Repeat exactly, and only, the lines below starting at the line that contains "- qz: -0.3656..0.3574" and ending at the line that contains "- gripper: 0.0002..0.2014", inclusive of both.

--*--

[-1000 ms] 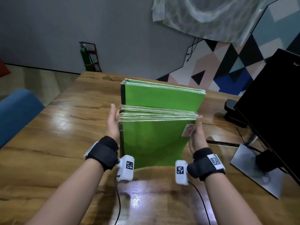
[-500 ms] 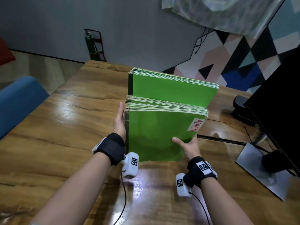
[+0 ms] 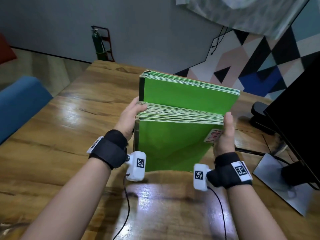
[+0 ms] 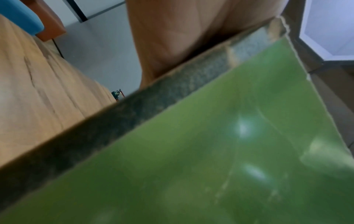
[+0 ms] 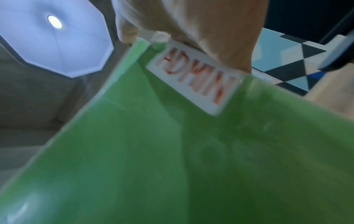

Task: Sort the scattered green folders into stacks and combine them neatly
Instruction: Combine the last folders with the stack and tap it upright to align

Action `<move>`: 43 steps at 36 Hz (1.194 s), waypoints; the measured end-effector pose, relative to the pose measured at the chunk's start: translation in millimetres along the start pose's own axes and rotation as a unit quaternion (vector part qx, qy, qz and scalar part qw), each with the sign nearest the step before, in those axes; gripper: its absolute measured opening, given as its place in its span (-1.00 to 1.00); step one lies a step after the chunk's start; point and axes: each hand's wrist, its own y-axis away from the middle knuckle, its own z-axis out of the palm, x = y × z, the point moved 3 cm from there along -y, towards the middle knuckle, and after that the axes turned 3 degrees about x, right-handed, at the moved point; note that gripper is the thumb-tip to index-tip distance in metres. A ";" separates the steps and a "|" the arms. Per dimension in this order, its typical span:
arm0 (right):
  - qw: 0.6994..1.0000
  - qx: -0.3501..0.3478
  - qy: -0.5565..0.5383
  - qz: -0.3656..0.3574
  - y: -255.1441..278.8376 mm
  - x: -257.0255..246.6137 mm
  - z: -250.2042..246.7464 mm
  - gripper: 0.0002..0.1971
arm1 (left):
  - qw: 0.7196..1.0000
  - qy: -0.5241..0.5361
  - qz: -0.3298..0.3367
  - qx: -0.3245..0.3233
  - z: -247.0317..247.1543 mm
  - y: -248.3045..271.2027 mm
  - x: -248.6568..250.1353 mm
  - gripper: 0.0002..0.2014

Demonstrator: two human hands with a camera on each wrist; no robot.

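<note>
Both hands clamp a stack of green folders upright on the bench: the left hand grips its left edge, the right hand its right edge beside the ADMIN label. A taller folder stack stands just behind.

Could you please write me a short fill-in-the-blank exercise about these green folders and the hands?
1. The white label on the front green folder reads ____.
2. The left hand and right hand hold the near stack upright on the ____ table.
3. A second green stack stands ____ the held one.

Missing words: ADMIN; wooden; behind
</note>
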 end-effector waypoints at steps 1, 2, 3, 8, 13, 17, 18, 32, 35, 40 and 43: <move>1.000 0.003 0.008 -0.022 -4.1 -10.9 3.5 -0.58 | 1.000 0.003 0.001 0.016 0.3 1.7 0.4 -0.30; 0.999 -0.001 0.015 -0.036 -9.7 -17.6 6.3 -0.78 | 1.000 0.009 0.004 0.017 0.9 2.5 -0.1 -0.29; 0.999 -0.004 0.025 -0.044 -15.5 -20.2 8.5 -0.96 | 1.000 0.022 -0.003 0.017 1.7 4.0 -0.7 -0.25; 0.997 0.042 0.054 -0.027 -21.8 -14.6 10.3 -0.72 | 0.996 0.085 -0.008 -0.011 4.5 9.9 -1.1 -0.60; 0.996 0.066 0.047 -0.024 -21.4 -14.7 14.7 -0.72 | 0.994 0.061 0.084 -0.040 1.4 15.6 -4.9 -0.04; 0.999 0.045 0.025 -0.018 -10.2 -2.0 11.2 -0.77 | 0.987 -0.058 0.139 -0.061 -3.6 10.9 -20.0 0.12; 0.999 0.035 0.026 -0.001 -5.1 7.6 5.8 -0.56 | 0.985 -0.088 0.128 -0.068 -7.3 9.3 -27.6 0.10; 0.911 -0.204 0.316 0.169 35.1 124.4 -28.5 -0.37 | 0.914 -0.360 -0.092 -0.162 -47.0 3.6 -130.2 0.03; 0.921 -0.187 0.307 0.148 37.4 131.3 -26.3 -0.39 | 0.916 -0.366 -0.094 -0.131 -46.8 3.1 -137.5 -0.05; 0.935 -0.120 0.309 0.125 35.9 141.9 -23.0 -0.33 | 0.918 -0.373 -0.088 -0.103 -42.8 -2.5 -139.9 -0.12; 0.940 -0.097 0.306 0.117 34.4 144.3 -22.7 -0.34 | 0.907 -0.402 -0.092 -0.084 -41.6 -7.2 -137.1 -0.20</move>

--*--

### Task output
  - qz: -0.3656..0.3574
  - y: -255.1441..278.8376 mm
  - x: -257.0255..246.6137 mm
  - z: -250.2042..246.7464 mm
  - gripper: 0.0002..0.1971
arm1 (left):
  - qw: 0.7196..1.0000
  - qy: -0.5241..0.5361
  - qz: -0.3298..0.3367
  - qx: -0.3245..0.3233
  - z: -247.0317..247.1543 mm
  - y: -248.3045..271.2027 mm
  - x: -248.6568..250.1353 mm
  - gripper: 0.0002..0.2014

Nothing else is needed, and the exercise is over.